Study on the Effect of Pharmacokinetic Model Structure on the Calculation of Time-Integrated Activity (TIA) in Prostate Cancer Treatment Using [177Lu]Lu-PSMA-617 Mohammad Sidik Cahyana (a*),Raden Ayu Nurfadhillah Rifqah (a), Bisma Barron Patrianesha (a), Deni Hardiansyah (a)
Departemen of Physics, Faculty of Mathematics and Natural Sciences, Universitas Indonesia
Abstract
This study evaluated the effect of pharmacokinetic (PK) model structure on time-integrated activity (TIA) estimation and tumor volume prediction in [177Lu]Lu-PSMA-617 therapy using three PK models integrated with a pharmacodynamic (PD) framework. Biokinetic data from six patients treated with two cycles of [177Lu]Lu-PSMA-617 therapy (3 GBq in the first cycle and 6 GBq in the second cycle, administered at 8-week intervals) were analyzed using quantitative SPECT/CT imaging acquired at five time points per cycle, while CT-based tumor volume was assessed 24 weeks after the second cycle. The investigated models included a mono-exponential model with individual fitting (Mono-I), and a minimal physiologically based pharmacokinetic model with individual fitting (mPBPK-I). For Mono-I and mPBPK-I, tumor and kidney release rates, receptor densities in tumors and kidneys, and intrinsic radiosensitivity were individually estimated. The comparison were performed is Mono-I versus mPBPK-I using Mono-I as the reference. Evaluated outputs included kidney and tumor TIA and tumor volume. Inter-model deviation was assessed using mean square error (RMSE) and mean absolute percentage error (MAPE). Model selection among the three models was performed using Akaike weights. Relative to Mono-I, mPBPK-I further reduced discrepancies in kidney TIA (30%/26%), tumor TIA (42%/31%), and tumor volume (75%/62%).
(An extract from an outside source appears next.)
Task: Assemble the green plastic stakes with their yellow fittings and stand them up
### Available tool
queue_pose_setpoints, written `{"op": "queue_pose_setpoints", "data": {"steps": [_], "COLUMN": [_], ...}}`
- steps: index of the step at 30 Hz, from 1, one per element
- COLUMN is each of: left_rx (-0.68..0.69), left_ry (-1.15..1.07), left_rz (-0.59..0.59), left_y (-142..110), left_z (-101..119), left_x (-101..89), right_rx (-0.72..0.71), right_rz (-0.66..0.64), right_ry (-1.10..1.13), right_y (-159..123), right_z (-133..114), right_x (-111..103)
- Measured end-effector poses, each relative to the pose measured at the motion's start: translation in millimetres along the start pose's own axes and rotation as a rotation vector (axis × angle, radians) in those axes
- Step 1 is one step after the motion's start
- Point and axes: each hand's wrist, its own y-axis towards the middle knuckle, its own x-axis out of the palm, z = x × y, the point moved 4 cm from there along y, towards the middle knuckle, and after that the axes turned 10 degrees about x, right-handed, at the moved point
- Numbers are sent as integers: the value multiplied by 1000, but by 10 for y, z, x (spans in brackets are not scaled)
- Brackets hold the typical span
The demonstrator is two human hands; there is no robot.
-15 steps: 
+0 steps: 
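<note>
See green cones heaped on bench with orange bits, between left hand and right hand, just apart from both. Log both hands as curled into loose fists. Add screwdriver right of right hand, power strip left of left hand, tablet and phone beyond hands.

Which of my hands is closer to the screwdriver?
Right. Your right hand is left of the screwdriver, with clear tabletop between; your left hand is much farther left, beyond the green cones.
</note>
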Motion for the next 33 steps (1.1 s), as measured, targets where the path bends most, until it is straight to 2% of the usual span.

Akaike weights indicated stronger statistical support for mPBPK-I than Mono-I. This study demonstrates that pharmacokinetic model structure significantly affects TIA estimation and tumor response prediction in [177Lu]Lu-PSMA-617 therapy, with the individualized mPBPK model showing stronger statistical support and a greater ability to represent patient biokinetics than the individualized mono-exponential model.